Providence Journal-Bulletin

Arthur and Bill: A Love Story


Sept. 1, 1996

WASHINGTON --- DICK MORRIS is not the only Clinton operative who keeps some interesting company. One of the President's closest allies in the political wars these days is Arthur Jr., who succeeded his father a few years ago as president of the Laborers International Union of North America.

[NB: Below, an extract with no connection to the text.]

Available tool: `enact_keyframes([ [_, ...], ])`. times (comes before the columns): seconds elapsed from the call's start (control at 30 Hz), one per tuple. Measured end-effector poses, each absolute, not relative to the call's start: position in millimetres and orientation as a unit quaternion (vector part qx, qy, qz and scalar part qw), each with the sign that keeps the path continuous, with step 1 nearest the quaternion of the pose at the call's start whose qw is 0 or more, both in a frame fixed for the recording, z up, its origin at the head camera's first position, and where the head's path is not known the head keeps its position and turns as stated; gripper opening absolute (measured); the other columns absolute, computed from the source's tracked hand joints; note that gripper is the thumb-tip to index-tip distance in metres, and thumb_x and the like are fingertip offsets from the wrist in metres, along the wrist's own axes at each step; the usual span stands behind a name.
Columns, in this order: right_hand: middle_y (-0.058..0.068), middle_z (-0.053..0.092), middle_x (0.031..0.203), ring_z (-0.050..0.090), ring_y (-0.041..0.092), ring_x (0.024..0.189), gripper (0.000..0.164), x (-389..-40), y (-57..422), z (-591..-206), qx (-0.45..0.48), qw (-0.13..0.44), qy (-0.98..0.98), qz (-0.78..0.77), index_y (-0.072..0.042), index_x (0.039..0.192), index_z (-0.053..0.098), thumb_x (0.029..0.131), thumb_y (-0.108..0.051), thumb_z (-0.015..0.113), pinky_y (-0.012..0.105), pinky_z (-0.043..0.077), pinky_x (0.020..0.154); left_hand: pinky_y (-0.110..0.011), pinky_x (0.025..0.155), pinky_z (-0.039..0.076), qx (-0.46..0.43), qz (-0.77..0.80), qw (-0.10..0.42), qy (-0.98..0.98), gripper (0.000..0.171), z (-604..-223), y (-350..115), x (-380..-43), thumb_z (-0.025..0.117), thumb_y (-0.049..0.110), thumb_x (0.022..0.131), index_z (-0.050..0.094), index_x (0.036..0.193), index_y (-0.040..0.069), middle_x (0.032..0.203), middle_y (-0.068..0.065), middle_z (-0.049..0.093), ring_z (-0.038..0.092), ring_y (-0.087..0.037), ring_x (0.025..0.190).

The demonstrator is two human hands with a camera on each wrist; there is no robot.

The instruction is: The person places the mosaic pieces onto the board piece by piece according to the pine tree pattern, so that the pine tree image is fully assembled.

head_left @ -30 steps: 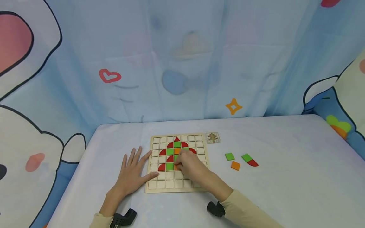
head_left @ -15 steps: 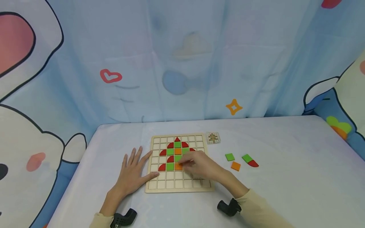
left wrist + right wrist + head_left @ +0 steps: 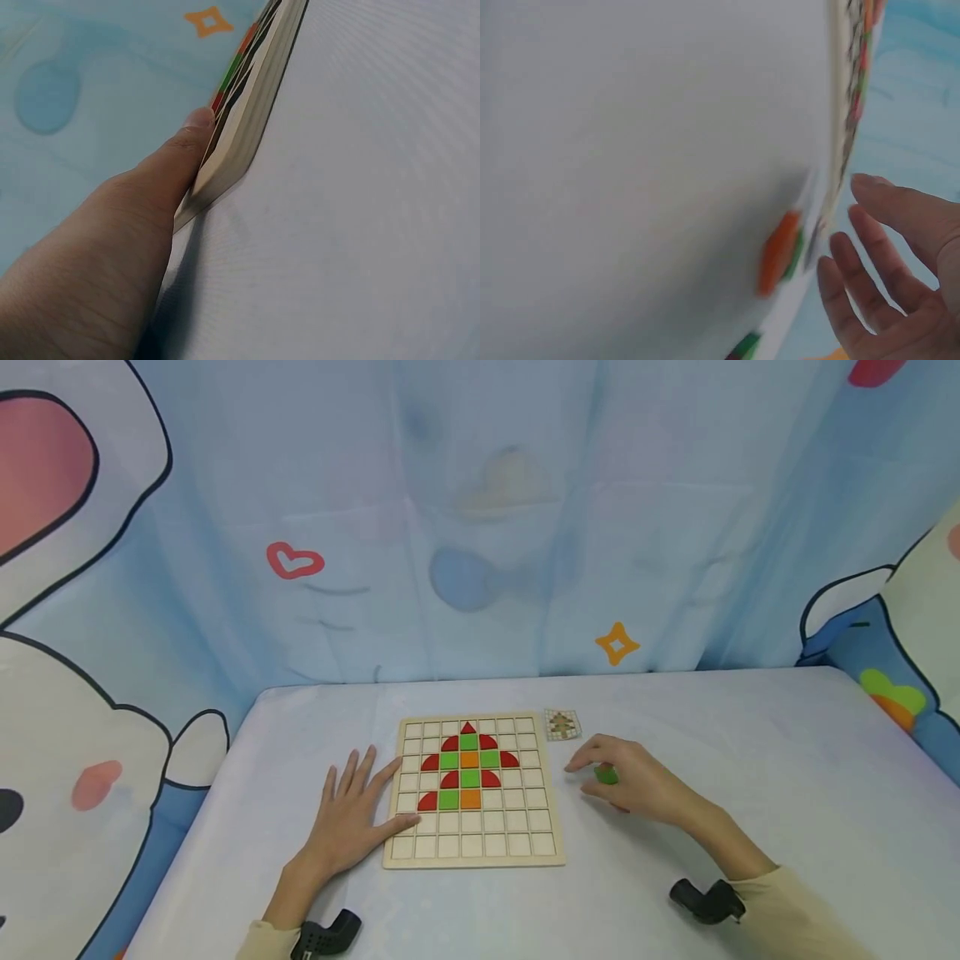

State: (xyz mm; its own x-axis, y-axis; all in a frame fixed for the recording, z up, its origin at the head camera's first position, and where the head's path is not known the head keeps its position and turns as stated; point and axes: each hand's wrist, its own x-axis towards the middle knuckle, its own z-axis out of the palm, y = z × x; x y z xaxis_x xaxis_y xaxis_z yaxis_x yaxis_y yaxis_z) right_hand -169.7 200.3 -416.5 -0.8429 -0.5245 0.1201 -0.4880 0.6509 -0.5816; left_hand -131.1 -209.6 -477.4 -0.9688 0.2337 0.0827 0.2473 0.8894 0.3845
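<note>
A wooden grid board holds red, green and orange tiles in a tree-like figure, with a red triangle on top. My left hand lies spread at the board's left side, fingertips on its edge; in the left wrist view the thumb rests at the board's corner. To the right of the board, my right hand hovers over loose tiles, thumb and fingers apart and holding nothing. Between them a green square tile shows. The right wrist view shows an orange tile near the fingers; the hand hides it in the head view.
A small pattern card with a tree picture lies by the board's upper right corner. Behind the white table hangs a blue printed curtain. Black wrist cameras sit on both forearms.
My right hand has left the orange tile on the board and moved right to the loose tiles, uncovering the board's right half. The left hand has stayed in place.
</note>
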Motion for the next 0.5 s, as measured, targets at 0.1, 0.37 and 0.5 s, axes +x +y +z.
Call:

The close association of a Democratic President with a union leader would not normally attract much attention, especially in a year when the AFL-CIO, under new leadership, is seeking to breathe life into a moribund labor movement. But just as Bill Clinton is no ordinary Democratic president, Arthur Coia is no run-of-the-mill labor statesman, either. For in addition to running the 700,000-member LIUNA, taking out full-page ads in major newspapers defending the President and first lady against Whitewater allegations, and donating millions of dollars to Democratic campaign war chests, Mr. Coia is a great and good friend of mobsters as well.

Don't take my word for it, however; listen to the Clinton Justice Department. In late 1994, Atty. Gen. Janet Reno and associates delivered a draft civil racketeering complaint against the Laborers, accusing the union of being controlled by organized crime and asserting that Mr. Coia has "associated with, and been controlled and influenced by, organized crime figures." His father was a close chum of the late Raymond Patriarca, the Providence-based chief of the New England mob; young Coia is a lifelong buddy of Raymond Jr., now thankfully in federal custody.

For that matter, he reportedly learned much from such family connections: The Justice Department alleged that Mr. Coia and his colleagues "employed actual and threatened force, violence and fear of physical and economic injury to create a climate of intimidation and fear."

Accordingly, the Justice Department looked upon the Laborers in roughly the same way as it had the Teamsters and, before them, the Longshoremen: LIUNA has been in the thrall of the mob for so long, and so pervasively, that the only solution would be a wholesale government takeover of the union to restore, by heroic means, some semblance of democracy.

The first order of business was to remove Mr. Coia from office. But Mr. Coia declined to go. Moreover, he employed a battalion of legal tacticians and publicists to argue his case against the feds. That was smart thinking, of course. Still, anybody can hire a lawyer and press agent. Mr. Coia was shrewd enough to open the union coffers to President Clinton and his party, and the battle was joined. Since that time, LIUNA has spent hundreds of thousands of dollars in union dues to defend the President, and contributed $1.1 million to the Democrats during the 1994 elections. During last week's national convention in Chicago, Mr. Coia's lavish hospitality was everywhere in evidence. Indeed, one sparkling reception featured a cigar-chomping denizens of the Chicago Mafia, attracting the attention of network TV cameras.

Mr. Coia has reason to be grateful to President Clinton, for just a few days after first lady Hillary Clinton had addressed the Laborers' annual conference in Florida, the Justice Department staged a strategic retreat. Mr. Coia and the Justice Department signed an unprecedented consent decree that allows the stem-to-stern reform of LIUNA to be undertaken and supervised by - well, Arthur Coia, along with a handful of lawyers and bureaucrats with intimate ties to the union.

How did this happen? Undoubtedly, the connection is Harold Ickes Jr., President Clinton's deputy chief of staff. Mr. Ickes, too, has a famous father - Harold Ickes Sr., FDR's Interior secretary - but he also has something approaching an infamous past. During his years as a New York litigator, Mr. Ickes was best known for his work defending LIUNA against the Justice Department, and counseling other unions accused of violence, racketeering and Mafia control.

Mr. Coia, to his credit, is cheerfully candid about relations with Mr. Ickes, and likes to tell reporters about his dealings with the White House. Mr. Ickes, by contrast, is suitably discreet: Sometimes, in lawyerly language, he denies the Coia connection; most times he simply declines to answer questions.

The President's apologists, to be sure, are quite content. Congressional Democrats argue that any misgivings anyone might have about commissioning Arthur Coia and his colorful associates to clean up a mob-run union are largely partisan. And the Laborers' relentless PR machine has yielded some favorable press: The most hilarious example of this was a recent column by Thomas Oliphant of The Boston Globe extolling Arthur Coia and characterizing LIUNA as "the most fascinating union in the country."

Fascinating, yes - and for many more reasons than Mr. Oliphant could imagine.